— Task —
Reproduce exactly the lines that run from the start of the records below to the line with "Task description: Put", inclusive.

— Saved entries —
::::::::::
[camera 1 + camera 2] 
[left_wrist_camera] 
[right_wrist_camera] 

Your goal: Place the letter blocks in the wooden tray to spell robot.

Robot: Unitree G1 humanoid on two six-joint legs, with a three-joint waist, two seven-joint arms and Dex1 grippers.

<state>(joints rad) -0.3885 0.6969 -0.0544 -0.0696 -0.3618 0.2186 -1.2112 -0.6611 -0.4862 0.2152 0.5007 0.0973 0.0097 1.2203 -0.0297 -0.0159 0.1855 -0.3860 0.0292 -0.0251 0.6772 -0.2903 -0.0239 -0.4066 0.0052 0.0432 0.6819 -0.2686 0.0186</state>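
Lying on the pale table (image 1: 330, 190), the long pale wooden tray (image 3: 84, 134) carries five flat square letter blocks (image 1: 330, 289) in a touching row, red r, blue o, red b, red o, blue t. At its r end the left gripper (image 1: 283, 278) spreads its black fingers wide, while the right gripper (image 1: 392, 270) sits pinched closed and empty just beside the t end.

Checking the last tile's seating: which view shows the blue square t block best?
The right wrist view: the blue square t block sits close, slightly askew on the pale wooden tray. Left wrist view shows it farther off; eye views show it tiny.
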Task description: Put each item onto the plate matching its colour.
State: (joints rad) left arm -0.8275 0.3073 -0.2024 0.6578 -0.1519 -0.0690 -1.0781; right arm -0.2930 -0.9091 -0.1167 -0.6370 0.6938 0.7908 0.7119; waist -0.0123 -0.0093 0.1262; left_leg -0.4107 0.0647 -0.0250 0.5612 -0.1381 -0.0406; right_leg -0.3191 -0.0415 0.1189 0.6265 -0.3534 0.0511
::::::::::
— Answer space —
[camera 1 + camera 2] 
[left_wrist_camera] 
[right_wrist_camera] 

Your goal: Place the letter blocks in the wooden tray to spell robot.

Robot: Unitree G1 humanoid on two six-joint legs, with a three-joint waist, two seven-joint arms and Dex1 grippers.

<state>(joints rad) -0.3885 0.6969 -0.0544 -0.0696 -0.3618 0.2186 -1.2112 -0.6611 -0.4862 0.2152 0.5007 0.0973 0.0097 1.2203 -0.0297 -0.0159 0.1855 -0.3860 0.0292 -0.0251 0.6772 -0.2903 -0.0239 -0.4066 0.0052 0.0432 0.6819 -0.2686 0.0186</state>
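Lying on the pale table (image 1: 330, 190), the long pale wooden tray (image 3: 84, 134) carries five flat square letter blocks (image 1: 330, 289) in a touching row, red r, blue o, red b, red o, blue t. At its r end the left gripper (image 1: 283, 278) spreads its black fingers wide, while the right gripper (image 1: 392, 270) sits pinched closed and empty just beside the t end.

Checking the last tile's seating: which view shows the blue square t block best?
The right wrist view: the blue square t block sits close, slightly askew on the pale wooden tray. Left wrist view shows it farther off; eye views show it tiny.
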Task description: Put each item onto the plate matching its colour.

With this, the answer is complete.